*TASK TO COMPLETE:* Lines from the beginning of the material below through the line that has "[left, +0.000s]" are to be reproduced exactly, but pictures are not.

*DATASET CONTENT:*
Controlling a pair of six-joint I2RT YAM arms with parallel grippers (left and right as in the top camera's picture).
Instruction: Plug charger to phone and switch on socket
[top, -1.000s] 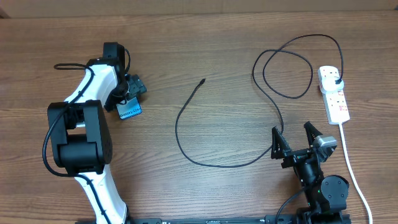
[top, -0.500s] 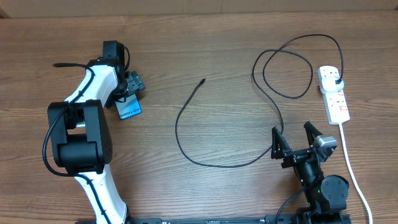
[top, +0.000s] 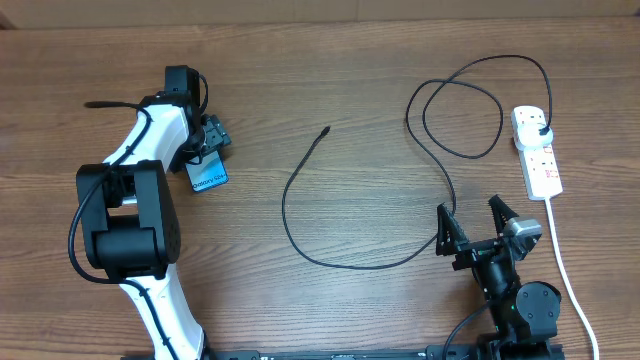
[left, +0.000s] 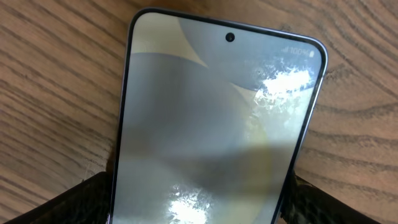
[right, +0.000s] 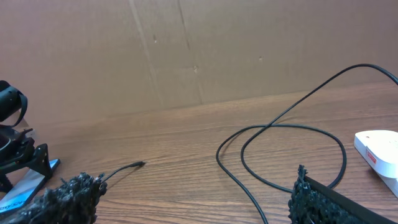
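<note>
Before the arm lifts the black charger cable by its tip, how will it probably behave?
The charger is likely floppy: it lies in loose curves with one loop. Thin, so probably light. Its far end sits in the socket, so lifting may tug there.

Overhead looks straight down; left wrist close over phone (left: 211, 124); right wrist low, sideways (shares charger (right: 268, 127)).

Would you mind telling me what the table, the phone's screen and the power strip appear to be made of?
The table looks like wood or wood-look laminate, matte, with brown grain lines. The phone has a glossy, probably glass screen: bright glare patches show in the left wrist view. The power strip seems smooth white moulded plastic, going by its even colour.
</note>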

*RESPONSE TO THIS TASK:*
Controlling a pair of six-joint I2RT YAM arms with parallel grippers (left and right as in the top camera's picture).
Instruction: Plug charger to phone and switch on socket
[top, -1.000s] 
[top, -0.500s] 
[top, +0.000s] 
[left, +0.000s] 

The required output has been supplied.